Learn about CVE-2021-29594 where TensorFlow's TFLite's convolution code allows division by zero. Understand the impact, affected versions, and mitigation steps.
TensorFlow is an end-to-end open source platform for machine learning. This vulnerability exists in TFLite's convolution code, where the divisor controlled by the user is not checked to be non-zero. The affected versions include TensorFlow < 2.1.4, >= 2.2.0 and < 2.2.3, >= 2.3.0 and < 2.3.3, and >= 2.4.0 and < 2.4.2. The impact is rated as low with a base score of 2.5 in the CVSSv3.1 metrics. Immediate action and patching are recommended to mitigate this vulnerability.
Understanding CVE-2021-29594
This section explores the details of CVE-2021-29594 within TensorFlow's TFLite's convolution code.
What is CVE-2021-29594?
TensorFlow's TFLite's convolution code contains a vulnerability that allows multiple divisions where the divisor is under user control and not validated to be non-zero.
The Impact of CVE-2021-29594
The impact is considered low with a base score of 2.5 according to CVSSv3.1 metrics. Confidentiality and integrity impacts are none, with low privileges required for exploitation.
Technical Details of CVE-2021-29594
This section delves into the technical aspects of the vulnerability.
Vulnerability Description
The vulnerability arises from unchecked user-controlled divisors in TFLite's convolution code.

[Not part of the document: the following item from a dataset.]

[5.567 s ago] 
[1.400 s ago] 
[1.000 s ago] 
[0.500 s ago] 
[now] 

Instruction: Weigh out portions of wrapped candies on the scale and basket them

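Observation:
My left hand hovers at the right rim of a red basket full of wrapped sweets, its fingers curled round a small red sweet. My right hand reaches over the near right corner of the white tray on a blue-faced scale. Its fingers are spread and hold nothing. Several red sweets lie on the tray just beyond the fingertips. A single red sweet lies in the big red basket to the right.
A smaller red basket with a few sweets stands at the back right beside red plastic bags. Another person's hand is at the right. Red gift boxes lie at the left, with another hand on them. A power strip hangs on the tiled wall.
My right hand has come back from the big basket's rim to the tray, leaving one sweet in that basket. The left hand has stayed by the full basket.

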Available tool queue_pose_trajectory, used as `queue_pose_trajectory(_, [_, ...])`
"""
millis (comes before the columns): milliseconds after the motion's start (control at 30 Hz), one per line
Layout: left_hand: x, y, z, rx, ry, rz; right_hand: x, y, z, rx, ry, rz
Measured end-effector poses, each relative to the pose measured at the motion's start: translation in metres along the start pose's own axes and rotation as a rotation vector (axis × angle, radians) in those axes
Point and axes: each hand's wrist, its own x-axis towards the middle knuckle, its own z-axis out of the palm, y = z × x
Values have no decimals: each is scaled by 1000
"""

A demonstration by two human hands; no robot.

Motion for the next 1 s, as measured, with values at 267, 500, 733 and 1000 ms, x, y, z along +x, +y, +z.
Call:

Affected Systems and Versions
The affected versions include TensorFlow < 2.1.4, >= 2.2.0 and < 2.2.3, >= 2.3.0 and < 2.3.3, and >= 2.4.0 and < 2.4.2.
Exploitation Mechanism
The exploitation involves manipulating user-controlled divisors to trigger potentially harmful division.
Mitigation and Prevention
This section focuses on mitigation strategies to address CVE-2021-29594.
Immediate Steps to Take
Immediate actions include updating to TensorFlow 2.5.0, or applying patches for TensorFlow 2.4.2, 2.3.3, 2.2.3, and 2.1.4.
Long-Term Security Practices
Implementing secure coding practices and regular security audits can help prevent similar vulnerabilities in the future.
Patching and Updates
Regularly monitor and apply security patches released by TensorFlow to stay protected against known vulnerabilities.